Trudno jest mi się wypowiadać o tej kreskówce, jako że nawet dzieckiem będąc za nią nie przepadałem, może to dość późna pora jej nadawania (koło 20.00) na to wpłynęła. Jest to kontynuacja serialu animowanego z lat '60, o chłopcu i jego ojcu-awanturniku, zwiedzającym świat i wplątującym się w niezwykłe przygody, które można określić mianem "Tomb Raider i Indy Jones w wersji lite". Zawsze mnie zastanawiało, dlaczego taki obrzydliwie bogaty szczaw nie siedzi na tyłku w domu, tylko ryzykuje życie gdzie się da. Najciekawszym elementem kreskówki były odcinki z fabułą skupioną w... wirtualnej przestrzeni.

Trajq-questworld-tobardoandback.png

It can't get more 90s than this.

Tak po prawdzie, te fragmenty przypominały raczej intra z gier na wczesne PSX czy PC po upowszechnieniu formatu CD-ROM - Toy Story toto nie było. No, ale muzyka w czołówce wymiata...

ANIMANIACY (Steven Spielberg Presents Animaniacs)

http://www.youtube.com/watch?v=bjUMcRW7D3E

Ech... łezka się w oku kręci. Animaniacy to wciąż jedna z najbardziej "crazy" kreskówek, z jaką moja psychika miała do czynienia. Świetna animacja, wykręcony humor, celujący w popkulturę i klasyczne historie, gagi, które pomimo że głupie, doprowadzały do spazmów w przeponie - oto Animaniacy. Do tego dodajmy edukacyjne "musicale" i mamy... jedną z najlepszych rzeczy, które dał nam Warner Bros. Chlip.

ALSO: "Mózg, co będziemy dziś robić?"

PRZYGODY ANIMKÓW (Steven Spielberg Presents Tiny Toon Adventures)

http://www.youtube.com/watch?v=pbhDnRUS7zk

Cenzura to bzdura, połamcie sobie pióra.

Szalone Animki z cenzury śmieją się.

Figlować, bzikować, gdy trzeba to zwariować.
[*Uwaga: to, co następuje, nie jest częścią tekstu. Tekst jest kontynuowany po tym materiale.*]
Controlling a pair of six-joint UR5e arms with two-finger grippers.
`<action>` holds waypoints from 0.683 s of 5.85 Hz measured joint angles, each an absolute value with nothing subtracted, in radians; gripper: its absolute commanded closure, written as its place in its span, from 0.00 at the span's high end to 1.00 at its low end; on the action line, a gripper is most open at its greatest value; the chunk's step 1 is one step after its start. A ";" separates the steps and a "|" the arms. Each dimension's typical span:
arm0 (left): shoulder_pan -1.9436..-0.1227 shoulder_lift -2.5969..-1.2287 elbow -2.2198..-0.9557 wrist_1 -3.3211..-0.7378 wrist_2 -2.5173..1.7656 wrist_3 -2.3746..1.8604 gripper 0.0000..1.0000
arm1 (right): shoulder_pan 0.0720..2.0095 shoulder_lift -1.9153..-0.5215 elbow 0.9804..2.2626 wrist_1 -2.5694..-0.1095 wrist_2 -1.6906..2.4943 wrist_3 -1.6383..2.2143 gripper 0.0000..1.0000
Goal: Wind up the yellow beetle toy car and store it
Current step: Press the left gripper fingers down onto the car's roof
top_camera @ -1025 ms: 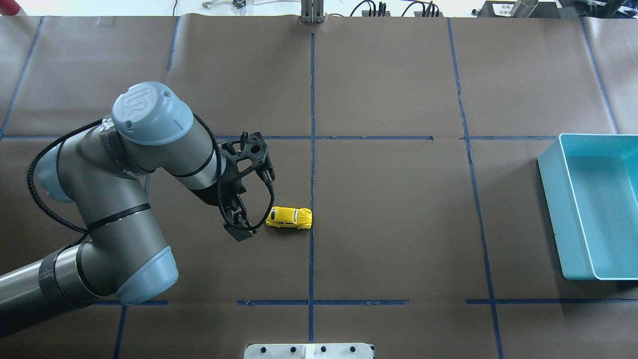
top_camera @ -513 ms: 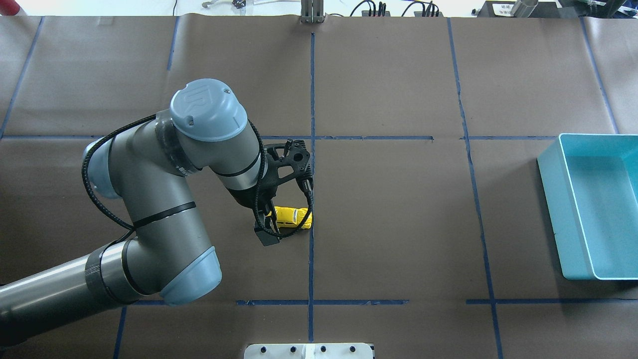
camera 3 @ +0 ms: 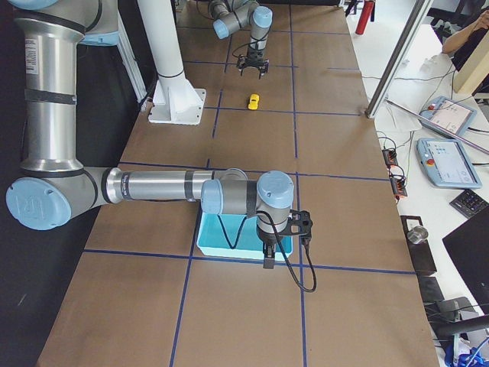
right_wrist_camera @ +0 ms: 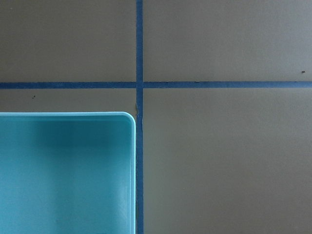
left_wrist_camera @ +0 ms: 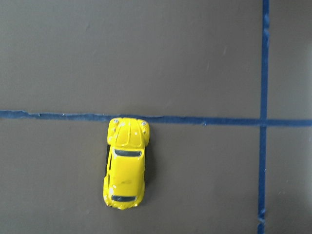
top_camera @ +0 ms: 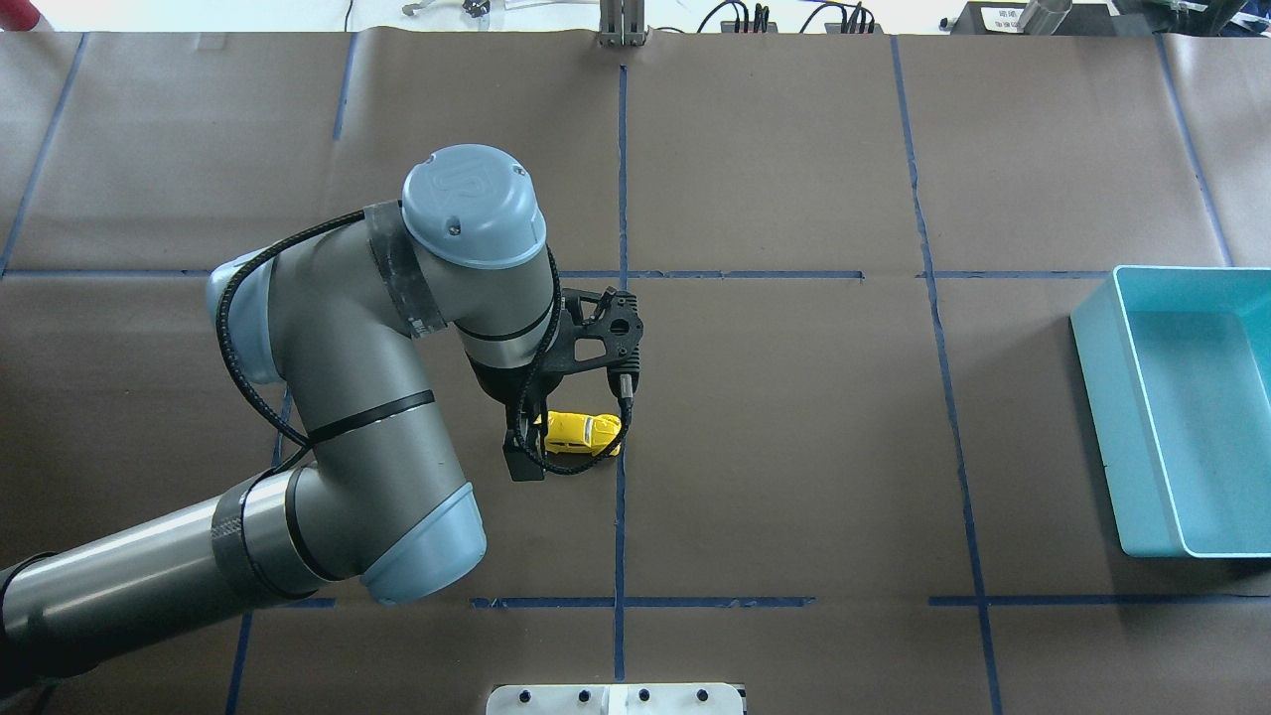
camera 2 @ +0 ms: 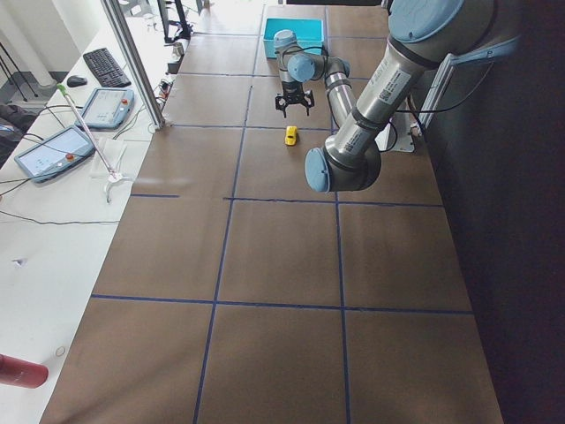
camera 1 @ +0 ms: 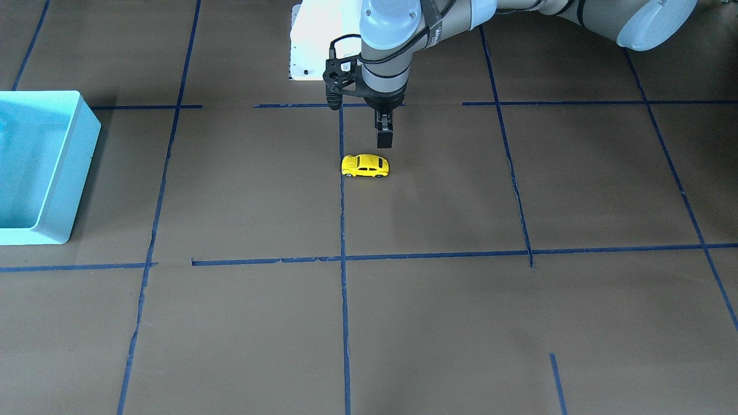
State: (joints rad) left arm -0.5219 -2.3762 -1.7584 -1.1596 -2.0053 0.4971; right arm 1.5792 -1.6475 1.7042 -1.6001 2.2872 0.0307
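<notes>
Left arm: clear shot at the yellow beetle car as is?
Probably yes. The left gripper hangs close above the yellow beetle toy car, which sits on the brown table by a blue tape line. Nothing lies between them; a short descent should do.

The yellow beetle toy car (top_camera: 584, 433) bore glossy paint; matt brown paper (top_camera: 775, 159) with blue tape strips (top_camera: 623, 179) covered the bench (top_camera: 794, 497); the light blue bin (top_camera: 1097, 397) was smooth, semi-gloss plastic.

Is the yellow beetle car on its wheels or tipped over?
On its wheels: the yellow beetle toy car shows its roof in the left wrist view, wheels down in the front view.
</notes>
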 measured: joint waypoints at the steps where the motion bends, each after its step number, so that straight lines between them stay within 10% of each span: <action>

Bo wiedz, że ten szalony świat już nie uzdrowi się,

więc celem Animków jest niezłego świra mieć.

Co w tym złego mój kolego, że nas na to stać

Scenariusz to gratka, a w nim niejedna wpadka.

W krainie Acme nie zabraknie przygód stu.

Gdzie Kinia, tam Kinio, oboje się przyczynią,

że dzisiaj bez pieniędzy obejrzysz o nasz film.

Kaczora Tasiora Karuzel wygna z wora

a Sylwka Juniora dziś Dodo straszyć chce.

Bo każdy z nas pokochał wczoraj Bzikowersytet.

Fakultety nam niestety pomieszały się.

Kochamy Elmirkę, choć męczy nas co chwilkę.

I Maksa zadziornego także, niech mu tam!

A zresztą zobacz sam!

FREAKAZOID!

http://www.youtube.com/watch?v=9iF96BunNIw

Kolejna kreskówka za którą stał Spielberg - i to widać, prawda? Freakazoid, porwany przez Internet nastolatek, jeszcze bardziej przesuwał granicę poczucia humoru w kierunku "absurd", zostawiając daleko w tyle "Maskę" (która też doczekała się animowanego serialu). F! został jednak anulowany po... 24 odcinkach. Nie pytajcie mnie, dlaczego.

SOKOŻUCZEK / SOK Z ŻUKA (Beetlejuice)

http://www.youtube.com/watch?v=5PimZ66nqzI

Proszę mi powiedzieć, czy tylko ja byłem miłośnikiem tej świetnej kreskówkowej wersji filmu Burtona (swoją drogą, Tim był jej współtwórcą), gdzie absurdu było na tony, tła były super-szczegółowe, animacja - wspaniała i mieszająca różne rodzaje?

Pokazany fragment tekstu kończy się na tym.